Start at the first line of the material below and retype each line through the one containing "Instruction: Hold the", exactly.

⟨

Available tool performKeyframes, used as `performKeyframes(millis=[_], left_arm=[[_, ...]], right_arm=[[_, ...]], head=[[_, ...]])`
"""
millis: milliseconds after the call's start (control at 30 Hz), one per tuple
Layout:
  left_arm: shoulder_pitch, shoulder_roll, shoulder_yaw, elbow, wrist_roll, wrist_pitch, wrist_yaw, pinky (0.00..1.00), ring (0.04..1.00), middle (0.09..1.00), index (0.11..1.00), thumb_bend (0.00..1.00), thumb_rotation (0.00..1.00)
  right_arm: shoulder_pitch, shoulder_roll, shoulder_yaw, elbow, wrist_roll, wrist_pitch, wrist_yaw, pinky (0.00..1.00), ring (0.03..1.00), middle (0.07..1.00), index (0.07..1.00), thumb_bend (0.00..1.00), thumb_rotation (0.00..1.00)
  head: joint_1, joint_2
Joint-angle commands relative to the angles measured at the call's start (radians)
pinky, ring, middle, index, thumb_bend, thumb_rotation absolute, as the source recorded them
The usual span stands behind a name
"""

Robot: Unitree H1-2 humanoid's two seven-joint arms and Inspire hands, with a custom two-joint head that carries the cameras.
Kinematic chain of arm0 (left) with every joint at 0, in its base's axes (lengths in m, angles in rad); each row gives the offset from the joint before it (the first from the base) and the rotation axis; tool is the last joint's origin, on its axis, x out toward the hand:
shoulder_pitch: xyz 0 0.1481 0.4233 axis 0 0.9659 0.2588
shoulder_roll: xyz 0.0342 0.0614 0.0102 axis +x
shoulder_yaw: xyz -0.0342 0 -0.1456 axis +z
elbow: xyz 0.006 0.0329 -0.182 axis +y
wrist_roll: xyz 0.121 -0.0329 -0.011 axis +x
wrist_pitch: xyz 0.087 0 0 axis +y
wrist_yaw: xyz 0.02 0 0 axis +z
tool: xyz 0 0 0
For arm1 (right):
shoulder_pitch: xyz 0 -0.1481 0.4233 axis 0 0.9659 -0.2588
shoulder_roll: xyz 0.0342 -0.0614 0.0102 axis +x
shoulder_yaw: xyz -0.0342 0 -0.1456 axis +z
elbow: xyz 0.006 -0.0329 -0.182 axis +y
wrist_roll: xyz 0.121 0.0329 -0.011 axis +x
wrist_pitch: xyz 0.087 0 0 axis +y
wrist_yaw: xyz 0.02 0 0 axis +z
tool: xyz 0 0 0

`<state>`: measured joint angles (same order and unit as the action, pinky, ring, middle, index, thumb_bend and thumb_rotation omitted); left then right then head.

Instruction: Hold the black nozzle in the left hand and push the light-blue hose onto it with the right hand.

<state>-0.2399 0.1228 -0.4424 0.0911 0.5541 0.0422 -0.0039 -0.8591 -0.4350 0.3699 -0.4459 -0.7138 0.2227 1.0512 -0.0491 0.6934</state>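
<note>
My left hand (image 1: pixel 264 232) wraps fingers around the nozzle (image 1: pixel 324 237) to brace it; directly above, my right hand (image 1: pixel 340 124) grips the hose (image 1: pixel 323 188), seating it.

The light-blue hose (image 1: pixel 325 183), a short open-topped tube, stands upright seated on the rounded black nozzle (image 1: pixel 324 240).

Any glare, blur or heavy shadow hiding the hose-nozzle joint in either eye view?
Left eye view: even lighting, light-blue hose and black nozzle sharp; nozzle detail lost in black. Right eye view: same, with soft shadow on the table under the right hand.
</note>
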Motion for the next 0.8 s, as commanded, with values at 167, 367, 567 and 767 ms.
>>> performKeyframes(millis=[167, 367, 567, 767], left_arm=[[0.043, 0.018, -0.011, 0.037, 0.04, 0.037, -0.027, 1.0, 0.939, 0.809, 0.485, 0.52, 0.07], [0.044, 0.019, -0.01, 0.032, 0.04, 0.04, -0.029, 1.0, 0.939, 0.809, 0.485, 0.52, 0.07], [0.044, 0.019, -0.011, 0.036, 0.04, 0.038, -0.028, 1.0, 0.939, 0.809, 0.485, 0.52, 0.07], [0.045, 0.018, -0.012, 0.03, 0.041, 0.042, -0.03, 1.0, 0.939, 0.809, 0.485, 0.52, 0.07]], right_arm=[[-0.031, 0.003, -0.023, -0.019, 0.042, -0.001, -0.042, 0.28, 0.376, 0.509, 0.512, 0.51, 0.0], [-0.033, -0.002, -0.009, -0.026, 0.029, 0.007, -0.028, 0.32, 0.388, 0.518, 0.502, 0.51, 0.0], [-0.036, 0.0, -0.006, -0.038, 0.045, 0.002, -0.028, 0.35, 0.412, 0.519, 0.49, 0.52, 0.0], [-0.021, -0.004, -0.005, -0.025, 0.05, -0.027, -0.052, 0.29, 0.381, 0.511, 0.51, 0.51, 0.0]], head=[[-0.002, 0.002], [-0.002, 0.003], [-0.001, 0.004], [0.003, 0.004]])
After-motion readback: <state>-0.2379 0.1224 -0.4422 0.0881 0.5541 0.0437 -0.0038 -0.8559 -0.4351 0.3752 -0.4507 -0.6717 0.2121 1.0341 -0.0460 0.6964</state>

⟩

(Task output)
Available tool performKeyframes, used as `performKeyframes(millis=[_], left_arm=[[_, ...]], right_arm=[[_, ...]], head=[[_, ...]])`
"""
millis: milliseconds after the call's start (control at 30 Hz), one per tuple
Layout:
  left_arm: shoulder_pitch, shoulder_roll, shoulder_yaw, elbow, wrist_roll, wrist_pitch, wrist_yaw, pinky (0.00..1.00), ring (0.04..1.00), middle (0.09..1.00), index (0.11..1.00), thumb_bend (0.00..1.00), thumb_rotation (0.00..1.00)
  right_arm: shoulder_pitch, shoulder_roll, shoulder_yaw, elbow, wrist_roll, wrist_pitch, wrist_yaw, pinky (0.00..1.00), ring (0.03..1.00), middle (0.07..1.00), index (0.07..1.00), thumb_bend (0.00..1.00), thumb_rotation (0.00..1.00)
  head: joint_1, joint_2
Joint-angle commands relative to the angles measured at the call's start (radians)
pinky, ring, middle, index, thumb_bend, thumb_rotation absolute, as the source recorded them
The usual span stands behind a name
"""

Robot: Unitree H1-2 humanoid's two seven-joint arms and Inspire hands, with a custom two-joint head that carries the cameras.
Kinematic chain of arm0 (left) with every joint at 0, in its base's axes (lengths in m, angles in rad); each row gives the offset from the joint before it (the first from the base) and the rotation axis; tool is the last joint's origin, on its axis, x out toward the hand:
shoulder_pitch: xyz 0 0.1481 0.4233 axis 0 0.9659 0.2588
shoulder_roll: xyz 0.0342 0.0614 0.0102 axis +x
shoulder_yaw: xyz -0.0342 0 -0.1456 axis +z
elbow: xyz 0.006 0.0329 -0.182 axis +y
wrist_roll: xyz 0.121 -0.0329 -0.011 axis +x
wrist_pitch: xyz 0.087 0 0 axis +y
wrist_yaw: xyz 0.02 0 0 axis +z
tool: xyz 0 0 0
For arm1 (right):
shoulder_pitch: xyz 0 -0.1481 0.4233 axis 0 0.9659 -0.2588
shoulder_roll: xyz 0.0342 -0.0614 0.0102 axis +x
shoulder_yaw: xyz -0.0342 0 -0.1456 axis +z
elbow: xyz 0.006 -0.0329 -0.182 axis +y
wrist_roll: xyz 0.121 0.0329 -0.011 axis +x
wrist_pitch: xyz 0.087 0 0 axis +y
wrist_yaw: xyz 0.02 0 0 axis +z
tool: xyz 0 0 0

`<state>`: measured joint angles (same order and unit as the action, pinky, ring, middle, index, thumb_bend and thumb_rotation omitted); left then right then head.

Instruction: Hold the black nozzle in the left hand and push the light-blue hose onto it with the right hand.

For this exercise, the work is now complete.